The HSLS entered an alliance with SDP for the 2000 parliament elections which they won. Following this, Radoš became Croatian Minister of Defence in the government led by Ivica Račan.

During his mandate as minister, the military budget was severely cut as part of a late post-war demilitarization. Mandatory military service was also cut from 12 to 6 months. During his entire mandate, personnel cuts to the army were planned, but never implemented.

Following HSLS's leader Dražen Budiša's exit from the government, HSLS split into two factions, Radoš being a member of the dissident pro-government faction which would go on to create a party called Libra which Radoš became a president of. Despite his support for the government, Radoš previously resigned his post and was succeeded by SDP's Željka Antunović as minister.

Libra, along with Radoš, merged with the Croatian People's Party in 2005, since known as the Croatian People's Party – Liberal Democrats.

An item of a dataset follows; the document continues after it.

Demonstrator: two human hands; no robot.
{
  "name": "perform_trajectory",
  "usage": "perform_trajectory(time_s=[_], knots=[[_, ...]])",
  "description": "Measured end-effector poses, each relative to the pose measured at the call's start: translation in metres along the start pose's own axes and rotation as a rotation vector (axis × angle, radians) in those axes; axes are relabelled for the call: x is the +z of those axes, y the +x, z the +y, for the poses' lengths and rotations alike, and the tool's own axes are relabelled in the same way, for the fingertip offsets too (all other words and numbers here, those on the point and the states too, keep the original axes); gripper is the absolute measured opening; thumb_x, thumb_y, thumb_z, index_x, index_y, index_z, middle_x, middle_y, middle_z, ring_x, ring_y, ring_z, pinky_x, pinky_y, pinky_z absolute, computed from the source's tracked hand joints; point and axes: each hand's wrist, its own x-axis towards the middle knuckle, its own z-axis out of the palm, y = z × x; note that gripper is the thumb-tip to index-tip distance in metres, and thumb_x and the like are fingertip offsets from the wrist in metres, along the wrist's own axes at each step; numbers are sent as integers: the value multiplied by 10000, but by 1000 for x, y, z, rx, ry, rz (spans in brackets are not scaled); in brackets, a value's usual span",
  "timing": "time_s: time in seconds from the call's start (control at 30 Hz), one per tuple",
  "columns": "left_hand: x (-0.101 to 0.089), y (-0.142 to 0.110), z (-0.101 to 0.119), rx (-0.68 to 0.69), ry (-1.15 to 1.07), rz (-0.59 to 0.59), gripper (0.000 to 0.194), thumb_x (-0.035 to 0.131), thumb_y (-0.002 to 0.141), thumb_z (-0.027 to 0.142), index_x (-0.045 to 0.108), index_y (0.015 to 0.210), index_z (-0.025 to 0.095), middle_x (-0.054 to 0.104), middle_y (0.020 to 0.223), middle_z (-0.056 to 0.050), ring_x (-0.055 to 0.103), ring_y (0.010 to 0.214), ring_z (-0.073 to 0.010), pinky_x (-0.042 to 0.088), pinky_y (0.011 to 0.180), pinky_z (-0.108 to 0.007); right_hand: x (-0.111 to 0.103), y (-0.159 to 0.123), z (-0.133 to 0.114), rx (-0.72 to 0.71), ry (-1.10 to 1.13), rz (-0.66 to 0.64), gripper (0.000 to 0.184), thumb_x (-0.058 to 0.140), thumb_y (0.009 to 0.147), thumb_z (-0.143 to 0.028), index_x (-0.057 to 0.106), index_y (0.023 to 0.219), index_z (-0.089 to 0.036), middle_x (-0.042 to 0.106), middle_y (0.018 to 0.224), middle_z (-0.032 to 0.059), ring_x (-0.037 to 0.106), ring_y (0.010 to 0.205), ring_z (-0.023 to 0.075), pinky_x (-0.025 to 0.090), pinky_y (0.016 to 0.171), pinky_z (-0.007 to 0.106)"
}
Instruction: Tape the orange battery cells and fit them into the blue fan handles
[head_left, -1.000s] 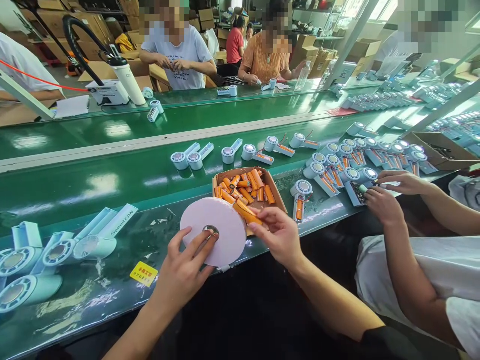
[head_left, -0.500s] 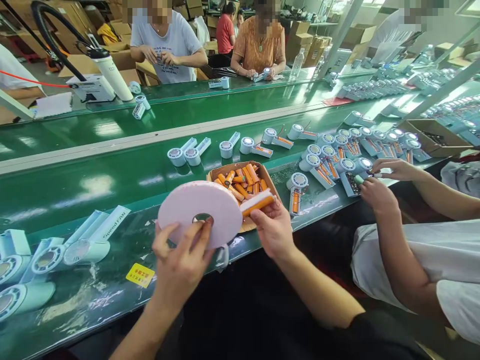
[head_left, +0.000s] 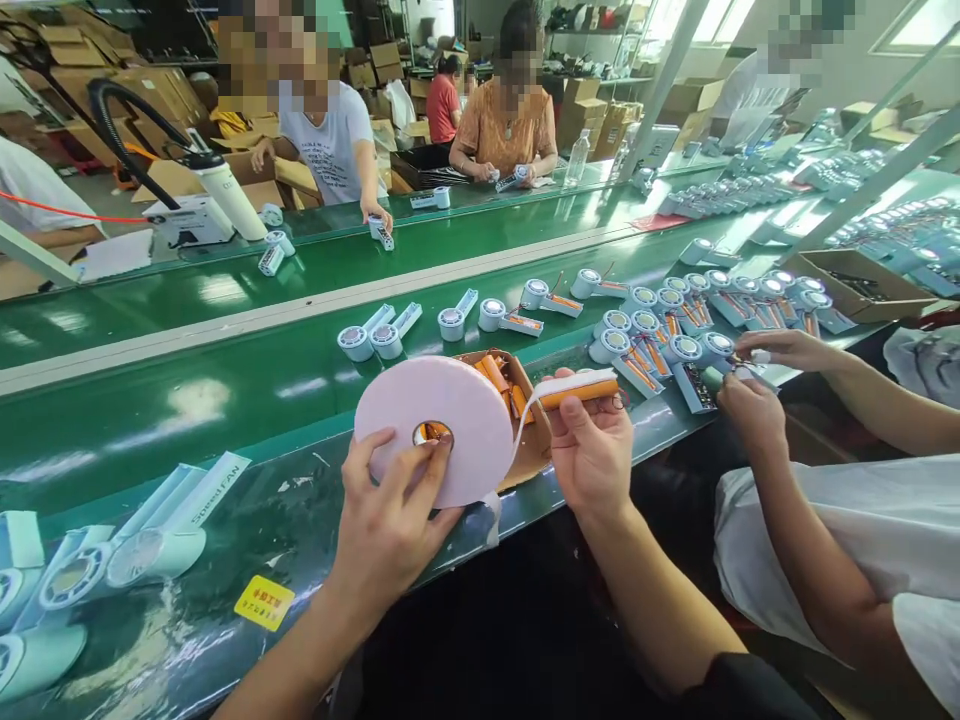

===Member of the European Parliament, 2012–present===
Since 2014, Radoš has been a member of the Committee on Foreign Affairs. In addition to his committee assignments, he is a member of the parliament’s delegation for relations with Bosnia and Herzegovina and Kosovo and the delegation to the EU-Montenegro Stabilisation and Association Parliamentary Committee.